Marlborough did it again, in other battles in the following years, though it was harder and harder each time, for the French were learning and were fighting, at the end, in France itself. No battle gave final victory, but the beating the French took was enough. The neighbors of France all took heart, and the French king, much of his treasure spent, looked out to see on all his frontiers angry peoples with weapons in their hands. The French let go, even as Hannibal had hoped in vain that the Romans might let go two thousand years before.

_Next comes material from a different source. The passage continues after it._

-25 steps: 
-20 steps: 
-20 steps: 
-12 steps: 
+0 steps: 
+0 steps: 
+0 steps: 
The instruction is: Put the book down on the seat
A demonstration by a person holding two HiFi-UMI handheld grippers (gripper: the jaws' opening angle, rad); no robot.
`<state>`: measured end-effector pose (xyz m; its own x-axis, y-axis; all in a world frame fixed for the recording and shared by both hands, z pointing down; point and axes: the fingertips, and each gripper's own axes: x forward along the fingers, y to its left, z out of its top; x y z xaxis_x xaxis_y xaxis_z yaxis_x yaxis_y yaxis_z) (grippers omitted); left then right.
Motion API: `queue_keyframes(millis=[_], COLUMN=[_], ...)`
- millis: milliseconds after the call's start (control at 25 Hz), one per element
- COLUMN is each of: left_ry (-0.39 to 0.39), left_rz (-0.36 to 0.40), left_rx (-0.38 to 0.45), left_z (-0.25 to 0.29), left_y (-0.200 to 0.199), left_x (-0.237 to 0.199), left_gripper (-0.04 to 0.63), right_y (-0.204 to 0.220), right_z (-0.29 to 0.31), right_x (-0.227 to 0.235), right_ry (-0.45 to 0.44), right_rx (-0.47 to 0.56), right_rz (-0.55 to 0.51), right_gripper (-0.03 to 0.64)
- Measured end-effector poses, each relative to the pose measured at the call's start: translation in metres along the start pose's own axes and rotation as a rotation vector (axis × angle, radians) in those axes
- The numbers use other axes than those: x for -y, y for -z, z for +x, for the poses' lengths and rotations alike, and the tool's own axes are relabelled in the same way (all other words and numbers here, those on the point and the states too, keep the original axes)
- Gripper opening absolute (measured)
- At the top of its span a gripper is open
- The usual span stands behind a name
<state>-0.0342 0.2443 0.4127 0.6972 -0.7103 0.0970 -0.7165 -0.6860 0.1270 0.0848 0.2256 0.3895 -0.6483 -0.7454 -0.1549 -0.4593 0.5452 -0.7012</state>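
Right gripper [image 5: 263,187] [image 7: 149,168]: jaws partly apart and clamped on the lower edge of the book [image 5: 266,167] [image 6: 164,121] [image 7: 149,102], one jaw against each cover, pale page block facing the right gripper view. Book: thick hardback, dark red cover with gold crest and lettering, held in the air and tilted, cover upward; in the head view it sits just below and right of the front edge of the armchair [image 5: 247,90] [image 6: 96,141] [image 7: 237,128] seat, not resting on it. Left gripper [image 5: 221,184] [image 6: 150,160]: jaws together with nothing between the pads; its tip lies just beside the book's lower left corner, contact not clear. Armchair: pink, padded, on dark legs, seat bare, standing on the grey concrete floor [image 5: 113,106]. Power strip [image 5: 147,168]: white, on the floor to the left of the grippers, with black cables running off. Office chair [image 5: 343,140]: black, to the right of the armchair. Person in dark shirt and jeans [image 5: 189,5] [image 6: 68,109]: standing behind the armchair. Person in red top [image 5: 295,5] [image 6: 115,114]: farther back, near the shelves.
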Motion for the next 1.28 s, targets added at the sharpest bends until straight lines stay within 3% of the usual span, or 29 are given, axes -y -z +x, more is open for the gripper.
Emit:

The experiment with limited war had lasting effects on France. The French used up their savings on the enterprise, losing ground in the race of Western powers to secure new territories overseas. They were left with the largest and most aspiring population in Europe penned within constraining national boundaries, with dampened chances for expansion overseas, frustrated in war and balked of the plenty their leaders had promised them. Now the French leaders looked to themselves. They sought refuge in their privilege, and the rising numbers of middle class were made to pay the taxes and accomodate its new condition of rising numbers and rising wealth in a fixed supply of land. The masses grew again ready to battle for loot, under a new general: Napoleon. But it was all in vain. In a few years France was back to the size and shape it had always been.